● **Task directions**
Reproduce verbatim, line by line, everything from the line containing "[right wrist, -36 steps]" to the last line of the listing below; add nothing.
· · · ·
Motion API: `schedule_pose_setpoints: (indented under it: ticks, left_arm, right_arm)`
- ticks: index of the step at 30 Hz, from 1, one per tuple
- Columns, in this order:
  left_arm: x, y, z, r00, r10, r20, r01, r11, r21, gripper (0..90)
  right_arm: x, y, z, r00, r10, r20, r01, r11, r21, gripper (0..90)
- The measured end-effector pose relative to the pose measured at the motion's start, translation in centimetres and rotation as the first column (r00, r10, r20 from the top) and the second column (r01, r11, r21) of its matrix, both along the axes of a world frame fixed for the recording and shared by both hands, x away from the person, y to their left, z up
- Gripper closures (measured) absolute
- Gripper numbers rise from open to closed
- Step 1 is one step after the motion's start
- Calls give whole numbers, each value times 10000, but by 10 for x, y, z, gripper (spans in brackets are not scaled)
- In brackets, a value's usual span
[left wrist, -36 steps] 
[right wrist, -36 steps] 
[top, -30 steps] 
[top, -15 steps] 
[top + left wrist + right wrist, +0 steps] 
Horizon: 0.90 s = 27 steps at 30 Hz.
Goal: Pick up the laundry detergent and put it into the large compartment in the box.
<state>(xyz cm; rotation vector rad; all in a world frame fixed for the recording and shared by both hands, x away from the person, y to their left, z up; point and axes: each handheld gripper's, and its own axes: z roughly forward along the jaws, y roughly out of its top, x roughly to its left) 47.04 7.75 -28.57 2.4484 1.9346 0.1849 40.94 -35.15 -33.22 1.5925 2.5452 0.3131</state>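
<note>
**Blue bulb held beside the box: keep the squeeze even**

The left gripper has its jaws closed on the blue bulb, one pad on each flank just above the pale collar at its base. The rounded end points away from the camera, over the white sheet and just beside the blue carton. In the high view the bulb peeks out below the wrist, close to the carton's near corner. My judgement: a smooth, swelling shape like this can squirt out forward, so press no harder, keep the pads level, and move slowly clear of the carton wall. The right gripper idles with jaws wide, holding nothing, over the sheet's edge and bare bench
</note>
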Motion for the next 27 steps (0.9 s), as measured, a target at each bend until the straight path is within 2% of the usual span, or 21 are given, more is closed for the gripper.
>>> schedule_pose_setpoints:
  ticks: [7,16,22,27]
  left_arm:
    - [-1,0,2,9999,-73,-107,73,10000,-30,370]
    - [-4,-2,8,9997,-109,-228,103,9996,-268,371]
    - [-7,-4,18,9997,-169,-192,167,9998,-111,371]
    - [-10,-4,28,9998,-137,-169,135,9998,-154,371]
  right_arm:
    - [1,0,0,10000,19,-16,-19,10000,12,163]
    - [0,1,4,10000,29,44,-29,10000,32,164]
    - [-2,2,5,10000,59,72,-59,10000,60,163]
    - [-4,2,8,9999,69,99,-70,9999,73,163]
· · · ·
● **Response to the task**
[right wrist, -36 steps] 
[top, -30 steps] 
[top, -15 steps] 
[top + left wrist + right wrist, +0 steps] 
Horizon: 0.90 s = 27 steps at 30 Hz.
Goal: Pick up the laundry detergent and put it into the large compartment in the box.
<state>(xyz cm; rotation vector rad; all in a world frame fixed for the recording and shared by both hands, x away from the person, y to their left, z up; point and axes: each handheld gripper's, and its own axes: z roughly forward along the jaws, y roughly out of its top, x roughly to its left) 47.04 7.75 -28.57 2.4484 1.9346 0.1849 40.94 -35.15 -33.22 1.5925 2.5452 0.3131</state>
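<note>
**Blue bulb held beside the box: keep the squeeze even**

The left gripper has its jaws closed on the blue bulb, one pad on each flank just above the pale collar at its base. The rounded end points away from the camera, over the white sheet and just beside the blue carton. In the high view the bulb peeks out below the wrist, close to the carton's near corner. My judgement: a smooth, swelling shape like this can squirt out forward, so press no harder, keep the pads level, and move slowly clear of the carton wall. The right gripper idles with jaws wide, holding nothing, over the sheet's edge and bare bench
</note>
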Motion for the next 27 steps (0.9 s), as measured, a target at each bend until the straight path is within 2% of the usual span, or 21 are given, more is closed for the gripper.
>>> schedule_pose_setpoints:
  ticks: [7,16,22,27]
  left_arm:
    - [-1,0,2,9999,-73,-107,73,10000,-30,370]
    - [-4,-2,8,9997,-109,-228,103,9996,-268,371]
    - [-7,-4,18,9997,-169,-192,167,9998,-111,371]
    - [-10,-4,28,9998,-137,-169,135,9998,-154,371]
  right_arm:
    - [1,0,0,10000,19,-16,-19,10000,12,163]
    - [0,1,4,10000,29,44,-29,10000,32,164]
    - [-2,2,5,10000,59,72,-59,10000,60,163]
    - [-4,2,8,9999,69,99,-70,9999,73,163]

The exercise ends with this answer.